During an unhinged, fact-free meltdown on Fox News, anchor Shepard Smith wrongly accused Lt. General Michael Flynn of calling the Russians after sanctions against that country were announced in December 2016. “So the U.S. places sanctions on Russia, Michael Flynn calls Russia, Michael Flynn lies about calling Russia, and tells others to lie for him about calling Russia,” Smith ranted on Friday.
Aside from noting that the U.S. placed sanctions on Russia, Smith is flat-out wrong. The truth, according to the charging document filed by Special Counsel Robert Mueller, is that Russian Ambassador Sergey Kislyak called Flynn on December 28, 2016, the very same day the sanctions were publicized. So as pundits—and a federal judge—take a closer look at the circumstances surrounding Flynn’s fateful January 2017 interview with the FBI, it’s important to take another step back in time and scrutinize the calls that landed Flynn in legal trouble.
Further, who is Sergey Kislyak? Why does he figure so prominently not just in the Flynn matter but also the recusal of Attorney General Jeff Sessions, the framing of Trump campaign volunteer Carter Page, and yet unsubstantiated accusations against Trump’ son-in-law Jared Kushner? His longtime ties to the Obama White House may offer some clues—and raise legitimate questions about whether Kislyak himself was a central player in the set-up of Michael Flynn.
Flynn, the incoming national security advisor, and Kislyak exchanged several calls in late December 2016. At the time, the Obama Administration was retaliating for the Kremlin’s alleged interference in the presidential election with those sanctions; Flynn and Kislyak spoke numerous times between December 28 and December 31. One subject discussed during those calls was how Vladimir Putin might respond to the tepid punishment Obama imposed for the so-called “national emergency” caused by Russia’s “significant malicious cyber-enabled activities.”
In a telling detail contained in Mueller’s indictment, after Kislyak called Flynn on December 28, Flynn contacted an official on the transition team to “discuss what, if anything, to communicate to the Russian Ambassador about the U.S. Sanctions.” Team Trump decided to advise Russia not to escalate the situation, and Flynn relayed that message back to Kislyak.
It’s clear from the timeline that it was Kislyak, not Flynn, who initiated these calls regarding the newly imposed sanctions. From the sequence of events confirmed in Mueller’s indictment, Kislyak called Flynn to ask how the Trump Administration would handle the sanctions; Flynn called a senior transition official (likely Vice President-elect Mike Pence) to discuss the plan; once he was instructed to advise the Russians not to escalate tensions, Flynn conveyed that message to Kislyak. Then Kislyak made it a point to call Flynn again on December 31 to inform him “that Russia had chosen not to retaliate in response to Flynn’s request.”
Of course, all of this was recorded since Flynn had been under FBI investigation since July 2016 for his alleged Russian connections.
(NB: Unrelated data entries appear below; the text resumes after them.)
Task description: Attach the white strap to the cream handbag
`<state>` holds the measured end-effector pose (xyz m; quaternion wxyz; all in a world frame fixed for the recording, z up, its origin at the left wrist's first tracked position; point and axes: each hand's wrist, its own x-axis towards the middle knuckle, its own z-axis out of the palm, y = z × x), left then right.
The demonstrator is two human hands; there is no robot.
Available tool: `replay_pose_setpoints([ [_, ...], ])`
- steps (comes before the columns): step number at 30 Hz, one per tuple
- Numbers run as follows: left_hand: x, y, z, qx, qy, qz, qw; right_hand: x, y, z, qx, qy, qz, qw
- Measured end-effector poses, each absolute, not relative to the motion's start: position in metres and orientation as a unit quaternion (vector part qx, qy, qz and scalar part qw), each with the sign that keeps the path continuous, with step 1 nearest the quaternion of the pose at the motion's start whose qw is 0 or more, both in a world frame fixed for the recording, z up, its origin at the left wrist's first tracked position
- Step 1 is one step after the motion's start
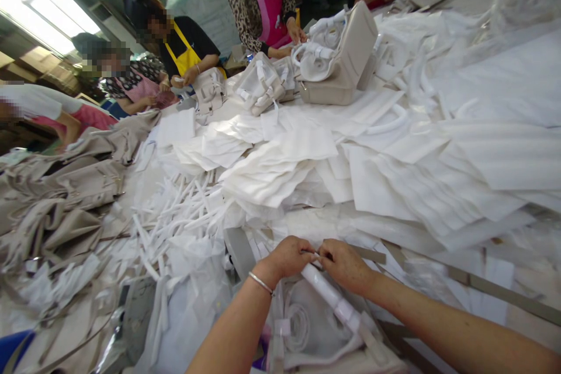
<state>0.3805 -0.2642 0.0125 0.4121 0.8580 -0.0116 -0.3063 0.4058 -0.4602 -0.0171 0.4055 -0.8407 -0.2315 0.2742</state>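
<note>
My left hand (288, 258) and my right hand (346, 264) meet at the near edge of the table, fingers pinched on the upper end of a bag handle wrapped in white foam (333, 299). The handle runs down and to the right over a beige handbag (315, 327) lying right below me, partly covered in clear plastic. A silver bangle sits on my left wrist. Both hands grip the same wrapped handle; the fingertips hide its end.
White foam sheets (394, 175) cover the table's middle and right. Loose white foam strips (175, 216) lie left of my hands. Beige handbags (65, 198) are piled at the left, and a wrapped one (342, 58) stands at the far side. Several other people work there.
</note>
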Motion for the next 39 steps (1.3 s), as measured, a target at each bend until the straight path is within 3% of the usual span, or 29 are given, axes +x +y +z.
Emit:
replay_pose_setpoints([
  [9, 0.383, -0.269, 0.013, 0.831, 0.091, -0.335, 0.434, 0.433, -0.468, 0.002, -0.78, -0.273, 0.357, 0.435],
  [19, 0.387, -0.273, 0.011, 0.811, 0.154, -0.349, 0.444, 0.432, -0.461, 0.004, -0.851, -0.344, 0.306, 0.253],
  [39, 0.401, -0.28, 0.02, 0.794, 0.206, -0.419, 0.39, 0.425, -0.456, 0.009, -0.858, -0.397, 0.263, 0.194],
])
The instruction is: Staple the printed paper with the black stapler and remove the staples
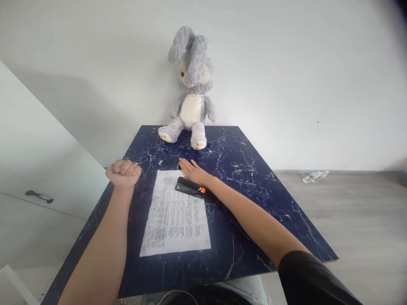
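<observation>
My left hand point(123, 173) is closed in a fist at the left edge of the table, with nothing showing out of it. Flat and open, my right hand point(193, 173) lies by the top right corner of a printed sheet of paper point(174, 220), fingers stretched out toward the far left. Just below that hand a black stapler point(190, 186) with an orange end rests across the upper right part of the sheet. Neither hand appears to hold the stapler.
A grey plush rabbit point(192, 106) sits at the far end of the dark blue marbled table point(248, 203), against the wall. A small pale bit point(160, 162) lies beyond the sheet. On the floor at right is a clear plastic bottle point(316, 176). A white cabinet point(41, 161) stands left.
</observation>
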Tool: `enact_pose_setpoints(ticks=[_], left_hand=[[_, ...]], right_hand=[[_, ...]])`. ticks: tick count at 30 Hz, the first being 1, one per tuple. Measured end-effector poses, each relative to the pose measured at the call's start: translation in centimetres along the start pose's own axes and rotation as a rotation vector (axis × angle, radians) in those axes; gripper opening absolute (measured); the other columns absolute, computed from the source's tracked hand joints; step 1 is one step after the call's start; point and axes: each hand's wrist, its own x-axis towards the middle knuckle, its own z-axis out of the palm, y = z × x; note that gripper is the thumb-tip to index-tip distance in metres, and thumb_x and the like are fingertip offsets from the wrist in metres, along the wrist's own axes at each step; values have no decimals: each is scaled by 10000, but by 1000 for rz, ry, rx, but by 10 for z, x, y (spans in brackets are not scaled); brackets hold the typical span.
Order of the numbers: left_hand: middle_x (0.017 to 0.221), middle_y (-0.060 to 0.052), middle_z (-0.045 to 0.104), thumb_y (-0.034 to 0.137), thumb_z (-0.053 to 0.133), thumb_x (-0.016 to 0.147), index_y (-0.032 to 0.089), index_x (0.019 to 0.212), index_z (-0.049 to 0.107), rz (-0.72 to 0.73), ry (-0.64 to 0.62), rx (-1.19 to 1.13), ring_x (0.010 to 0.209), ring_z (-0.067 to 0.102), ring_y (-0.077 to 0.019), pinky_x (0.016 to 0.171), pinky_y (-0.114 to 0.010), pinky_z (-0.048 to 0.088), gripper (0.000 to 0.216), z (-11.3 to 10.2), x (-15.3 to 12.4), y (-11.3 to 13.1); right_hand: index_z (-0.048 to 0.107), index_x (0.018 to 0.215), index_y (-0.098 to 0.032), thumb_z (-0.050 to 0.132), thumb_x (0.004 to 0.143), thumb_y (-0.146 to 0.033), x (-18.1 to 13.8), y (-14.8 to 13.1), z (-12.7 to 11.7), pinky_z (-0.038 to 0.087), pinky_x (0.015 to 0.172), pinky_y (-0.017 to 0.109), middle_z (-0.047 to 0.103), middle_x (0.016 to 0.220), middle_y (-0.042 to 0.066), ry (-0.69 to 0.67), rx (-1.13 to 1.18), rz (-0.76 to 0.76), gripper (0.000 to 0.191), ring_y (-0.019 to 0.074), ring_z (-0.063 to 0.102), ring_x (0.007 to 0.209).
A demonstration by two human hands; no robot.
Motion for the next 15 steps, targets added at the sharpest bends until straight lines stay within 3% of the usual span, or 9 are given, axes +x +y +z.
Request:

The calls were illegally leaked by Obama officials to the Washington Post, leading to weeks of controversy and speculation. James Comey sent FBI agents to interview Flynn on January 24 and Flynn resigned on February 12 amid the growing scandal. The three-star general pleaded guilty to one count of lying to the FBI in December 2017.
Although most Americans had never heard of Kislyak before the Flynn scandal, he is well known in official Washington. Named the “diplomat’s diplomat” by CNN, he served as Russia’s ambassador to the United States during the entire Obama presidency. During that time, Kislyak visited the White House more than three dozen times according to visitor logs; his last known visit to the Obama White House was September 2016.
In 2011, the diplomat hosted “a dazzling dinner in his three-story mansion . . . north of the White House.” The dinner featured “five courses of Russian fusion cuisine for 50 seated guests . . . including senior figures from the [Obama] Defense and State Departments.”
The guest of honor at that lavish feast was Michael McFaul, who Obama had just appointed the U.S. ambassador to Russia. Kislyak and McFaul appear to be close: In a March 2017 interview, McFaul said he “knows Sergey well. I worked very closely with him when I worked at the White House. I saw him often. I’ve been to his house, I’ve been to his dacha.” In November 2016, Kislyak gave a speech at Stanford University, an event hosted by McFaul.
McFaul has been an outspoken foe of Trump since he won the Republican presidential nomination; weeks before the election, McFaul insisted Putin and Trump “have a lot in common” and called Trump a national security threat. McFaul now is an MSNBC international affairs analyst; McFaul routinely regurgitates a number of Russian-collusion conspiracy theories. He told Chuck Todd earlier this month that Putin’s grand plan to elect Trump is working better than the Russian leader hoped because the “chaos President Trump has caused to the Western democratic world, not only within our own country, but within the alliance, with the EU. That is exactly what Vladimir Putin wants.” (This interview is a must-watch—another example of the dishonest people who populated the Obama Administration and now lurk around cable news outlets.)
For his part, Kislyak has been purposefully coy about his ties to Trump associates. He told a Russian late-night host that he his list of Trump contacts was so long that he would “not be able to go through it in 20 minutes.”
Considering that Kislyak’s brief encounters with Sessions and Page helped fuel the Trump-Russian collusion plotline—as well as Kislyak’s claim that during a December 2016 meeting at Trump Tower, Kushner proposed setting up a secret communications channel between the transition team and the Kremlin—Kislyak and his role in this affair should be scrutinized more closely.
Did a Trump foe prompt Kislyak to call Flynn on December 28 and raise the sanctions issue? Was he then prompted to call Flynn again and specifically credit him for Putin’s reaction to the sanctions announcement, setting in motion the ludicrous Logan Act accusations? Or was Kislyak hoping Flynn would say the sanctions would be revisited once Trump was inaugurated, which would’ve led to a serious crisis?
Given the nefarious web of international players involved in the sabotage of Trump’s presidency, those questions are not out of bounds. In fact, they are quite necessary, regardless of the outcome of Flynn’s sentencing this week.